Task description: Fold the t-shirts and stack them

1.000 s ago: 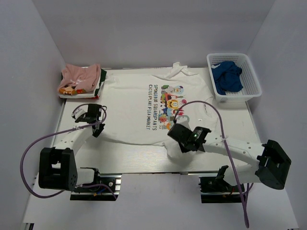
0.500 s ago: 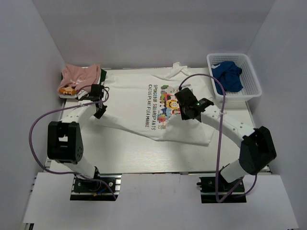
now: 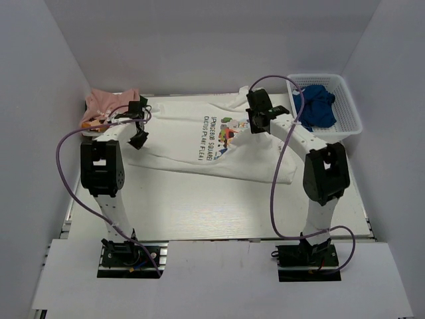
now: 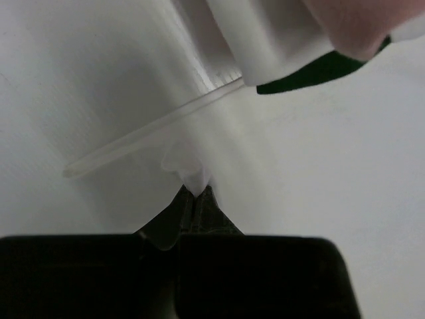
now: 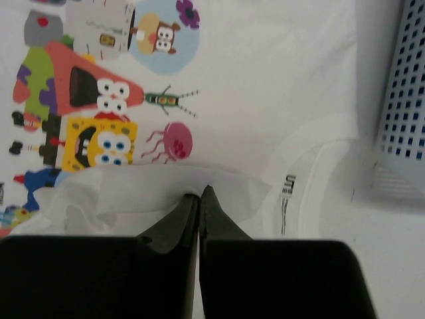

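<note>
Both arms have carried the near hem of the white t-shirt (image 3: pixel 246 159) toward the far edge of the tabletop (image 3: pixel 199 212), doubling the shirt over part of its print. By the left edge, the left gripper (image 4: pixel 194 193) is pinched together on a corner of that white cloth. The right gripper (image 5: pixel 199 193) is clamped on a white fold just beside the cartoon print. Farther back, the pink t-shirt (image 3: pixel 109 103) lies folded at the far left corner. A basket (image 3: pixel 332 133) holding blue cloth (image 3: pixel 317 106) stands at the far right corner.
</note>
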Available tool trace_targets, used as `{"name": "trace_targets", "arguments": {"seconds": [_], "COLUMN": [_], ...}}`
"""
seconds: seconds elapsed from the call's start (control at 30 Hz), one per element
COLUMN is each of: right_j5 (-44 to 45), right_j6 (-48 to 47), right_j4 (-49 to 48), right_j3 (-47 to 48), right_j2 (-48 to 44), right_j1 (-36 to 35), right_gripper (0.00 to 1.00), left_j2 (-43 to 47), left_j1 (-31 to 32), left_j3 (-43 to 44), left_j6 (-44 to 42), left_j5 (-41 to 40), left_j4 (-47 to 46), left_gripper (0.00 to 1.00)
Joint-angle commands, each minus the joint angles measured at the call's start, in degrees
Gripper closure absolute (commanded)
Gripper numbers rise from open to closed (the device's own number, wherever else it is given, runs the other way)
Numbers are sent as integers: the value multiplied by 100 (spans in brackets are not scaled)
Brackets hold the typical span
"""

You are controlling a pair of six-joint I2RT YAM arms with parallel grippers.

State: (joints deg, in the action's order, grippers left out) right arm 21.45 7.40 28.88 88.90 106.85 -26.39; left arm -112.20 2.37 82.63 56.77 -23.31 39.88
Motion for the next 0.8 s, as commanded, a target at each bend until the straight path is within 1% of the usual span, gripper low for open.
{"name": "trace_targets", "arguments": {"seconds": [0.0, 0.1, 0.13, 0.17, 0.2, 0.23, 0.3, 0.33, 0.37, 0.43, 0.47, 0.5, 0.53, 0.57, 0.63, 0.67, 0.7, 0.73, 0.77], "right_j5": [-27, -62, -45, -62, -10, -53, -80, -149, -176, -246, -316, -491, -789, -931, -1281, -1484, -1625, -1696, -1775], "right_j6": [-274, -388, -467, -546, -555, -677, -705, -696, -713, -591, -521, -329, -275, -135, -2, 199, 305, 384, 507], "right_j4": [-129, -33, -49, -50, -23, -75, -163, -155, -146, -111, -85, -163, -259, -304, -618, -690, -769, -892, -945], "right_j3": [739, 1190, 1365, 1532, 1612, 1761, 1806, 1806, 1797, 1579, 1464, 985, 806, 412, -2, -579, -741, -891, -1266], "right_j2": [450, 925, 1178, 1250, 1390, 1452, 1576, 1576, 1498, 1392, 1104, 980, 717, 471, 189, 5, -223, -269, -305], "right_j1": [222, 362, 372, 380, 363, 372, 363, 372, 372, 354, 328, 319, 319, 310, 284, 284, 292, 301, 310], "right_gripper": [100, 100, 100, 100, 100, 68, 55, 52, 50, 39, 30, 26, 10, 10, 10, 10, 10, 10, 10], "left_j2": [-91, -249, -328, -398, -399, -399, -268, -189, -101, 214, 338, 574, 698, 822, 1041, 1121, 1235, 1236, 1236], "left_j1": [-131, -132, -132, -132, -132, -132, -132, -132, -132, -53, -53, 0, 0, 0, 0, 0, 0, 0, 61], "left_j3": [401, 578, 640, 693, 771, 772, 720, 719, 580, 474, 421, 273, 175, 61, -324, -431, -528, -703, -774], "left_j6": [-26, 27, 27, 27, 27, -25, -87, -87, -87, -140, -140, -140, -140, -201, -350, -412, -413, -491, -622], "left_j5": [28, 28, 28, 28, 28, 81, 81, 81, 81, -76, -147, -208, -209, -113, 141, 212, 282, 466, 555], "left_j4": [196, 249, 249, 301, 301, 301, 301, 301, 301, 371, 372, 459, 459, 459, 145, 82, 3, -154, -260], "left_gripper": [100, 100, 93, 75, 41, 24, 2, 0, 0, 0, 0, 0, 0, 0, 0, 0, 0, 0, 0]}}
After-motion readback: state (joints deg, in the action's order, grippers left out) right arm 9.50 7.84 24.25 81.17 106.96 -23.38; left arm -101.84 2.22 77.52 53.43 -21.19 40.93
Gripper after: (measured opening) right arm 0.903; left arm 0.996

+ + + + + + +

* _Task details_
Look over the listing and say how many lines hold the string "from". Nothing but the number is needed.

* _Result of this exercise_
2